— Your assignment —
Set down the listing again, word for word.

— Information shown —

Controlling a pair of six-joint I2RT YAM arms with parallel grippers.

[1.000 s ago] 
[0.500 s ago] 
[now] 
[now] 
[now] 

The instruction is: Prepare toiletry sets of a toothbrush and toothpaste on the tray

— Task solution —
Controlling a pair of six-joint I2RT YAM arms with parallel grippers.

[1.000 s ago] 
[0.500 s ago] 
[now] 
[now] 
[now] 

The instruction is: Prepare toiletry sets of a toothbrush and toothpaste on the tray

This finishes the answer.